Over-imaging can be a real problem. Scans and X-rays WILL pick up abnormal things, but they could be normal for that person. Those things may not be causing the patient’s pain or problem.
I had a CT scan a few years ago for suspected kidney stones. I didn’t have kidney stones, but I did have a cyst in my liver.
Was it causing my problem? – no.
Did I need to do anything about it? – no.
Is it abnormal? – yes.
Did I need to know it was there? – no
As highly trained professionals, Physios do not need scans or imaging to form a clinical impression 95% of the time.
Believe it or not, we don’t always need to see inside to treat a condition appropriately. Many clinical tests tell us what’s going on without imaging.
I always ask myself, will it change what we do even if we get an image of this problem? For the vast majority of people, the answer is no; the management will remain the same.
Suppose I had concerns about a patient or they weren’t responding as I would expect in the timeframe I would expect. I may request a scan or refer to a consultant in that case.
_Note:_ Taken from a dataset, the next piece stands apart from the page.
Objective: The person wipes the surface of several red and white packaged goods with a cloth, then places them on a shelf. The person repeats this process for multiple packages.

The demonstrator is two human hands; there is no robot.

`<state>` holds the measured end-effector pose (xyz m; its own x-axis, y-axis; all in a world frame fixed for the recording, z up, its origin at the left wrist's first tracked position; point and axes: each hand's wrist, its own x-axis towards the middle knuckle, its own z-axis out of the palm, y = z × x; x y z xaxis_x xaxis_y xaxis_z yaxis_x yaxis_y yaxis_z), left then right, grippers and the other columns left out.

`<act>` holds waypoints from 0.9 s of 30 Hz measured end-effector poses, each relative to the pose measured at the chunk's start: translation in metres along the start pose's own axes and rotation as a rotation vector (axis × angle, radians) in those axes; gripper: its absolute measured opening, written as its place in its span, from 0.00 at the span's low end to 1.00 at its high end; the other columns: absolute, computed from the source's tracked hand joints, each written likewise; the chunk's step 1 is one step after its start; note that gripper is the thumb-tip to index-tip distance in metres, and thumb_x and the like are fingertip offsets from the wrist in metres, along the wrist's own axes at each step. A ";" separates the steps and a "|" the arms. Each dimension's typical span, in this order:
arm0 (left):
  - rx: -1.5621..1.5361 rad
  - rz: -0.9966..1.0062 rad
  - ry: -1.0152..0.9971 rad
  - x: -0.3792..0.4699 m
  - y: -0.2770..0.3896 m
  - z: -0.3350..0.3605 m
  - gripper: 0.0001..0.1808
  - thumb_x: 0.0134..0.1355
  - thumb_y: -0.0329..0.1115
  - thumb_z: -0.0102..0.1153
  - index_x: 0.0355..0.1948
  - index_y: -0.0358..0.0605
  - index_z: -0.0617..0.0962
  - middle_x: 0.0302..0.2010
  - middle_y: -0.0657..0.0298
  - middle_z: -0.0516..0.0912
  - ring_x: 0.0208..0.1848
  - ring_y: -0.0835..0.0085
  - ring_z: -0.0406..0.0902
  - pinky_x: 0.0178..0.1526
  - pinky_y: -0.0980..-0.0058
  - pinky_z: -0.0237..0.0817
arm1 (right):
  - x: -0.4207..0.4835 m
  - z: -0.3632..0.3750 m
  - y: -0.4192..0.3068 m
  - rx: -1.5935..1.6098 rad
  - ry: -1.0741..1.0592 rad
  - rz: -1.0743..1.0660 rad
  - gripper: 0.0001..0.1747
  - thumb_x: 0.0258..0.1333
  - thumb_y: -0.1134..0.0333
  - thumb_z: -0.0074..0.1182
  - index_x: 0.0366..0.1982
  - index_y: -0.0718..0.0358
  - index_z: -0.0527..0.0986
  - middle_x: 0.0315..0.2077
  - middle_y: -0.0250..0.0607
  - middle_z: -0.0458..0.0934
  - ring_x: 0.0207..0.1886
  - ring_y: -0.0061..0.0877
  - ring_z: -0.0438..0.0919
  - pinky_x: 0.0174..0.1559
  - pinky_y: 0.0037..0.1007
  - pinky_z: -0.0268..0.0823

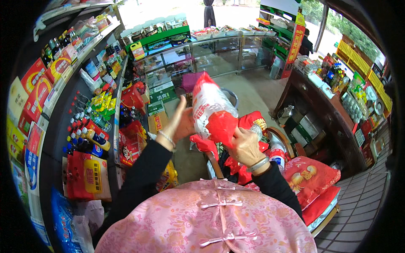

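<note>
A plump clear plastic package (212,107) with red ends and red printing is held up before me. My right hand (248,145) pinches its near red end. Beside its left side is my left hand (182,123), thumb raised and fingers apart. Some of the left fingertips are hidden behind the package, so contact is uncertain. Below my right hand, red plastic bags (242,170) lie on a wooden-armed chair (215,164). A clear bottle with a blue and red label (277,155) lies among them. Red patterned cushions (311,174) are stacked to the right.
Shelves (115,91) crowded with bottles and packets run along my left. Ahead stands a glass display counter (218,57). A dark wooden desk (335,117) bearing goods and egg trays is at the right. Cardboard boxes (157,121) are stacked by the shelves. A person (306,44) is beyond the counter.
</note>
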<state>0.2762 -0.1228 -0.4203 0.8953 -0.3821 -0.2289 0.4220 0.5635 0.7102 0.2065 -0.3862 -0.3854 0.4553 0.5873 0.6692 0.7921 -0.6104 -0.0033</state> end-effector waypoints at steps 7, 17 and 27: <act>-0.280 0.064 -0.401 0.005 -0.033 -0.003 0.45 0.64 0.70 0.43 0.66 0.39 0.66 0.60 0.49 0.75 0.60 0.56 0.74 0.62 0.55 0.66 | -0.002 0.011 -0.025 0.027 -0.125 -0.253 0.15 0.48 0.64 0.54 0.39 0.60 0.80 0.49 0.44 0.75 0.31 0.26 0.80 0.28 0.32 0.73; -0.134 0.327 -0.193 -0.011 -0.022 -0.024 0.41 0.66 0.65 0.43 0.68 0.44 0.63 0.64 0.51 0.71 0.63 0.55 0.71 0.64 0.54 0.64 | 0.011 -0.017 0.018 1.466 0.421 0.971 0.16 0.61 0.72 0.57 0.50 0.67 0.78 0.40 0.40 0.83 0.41 0.21 0.80 0.44 0.24 0.74; -0.425 0.117 -0.388 -0.032 -0.058 0.029 0.36 0.68 0.59 0.40 0.71 0.52 0.60 0.68 0.53 0.64 0.68 0.55 0.65 0.68 0.52 0.59 | 0.029 0.011 -0.019 0.405 0.231 0.165 0.28 0.53 0.50 0.61 0.53 0.53 0.75 0.61 0.47 0.68 0.66 0.50 0.61 0.63 0.58 0.52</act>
<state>0.2190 -0.1651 -0.4349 0.8557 -0.4946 0.1519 0.4154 0.8317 0.3684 0.2091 -0.3525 -0.3742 0.5221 0.3395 0.7824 0.8324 -0.4026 -0.3808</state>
In summary, imaging is advantageous if you pick the right one for the right problem – sometimes. Most people just don’t need them, and the risks can be too great with X-rays and CTs.
MRIs are the most useful to us but also the most expensive to access privately. Referrals on the NHS for MRI for routine problems are lengthy, and by the time the scan date arrives, the problem is either better or has deteriorated, or the clinical picture has changed.
I hope this helps explain the different types of scans and clears up the reasons we may or may not refer for them.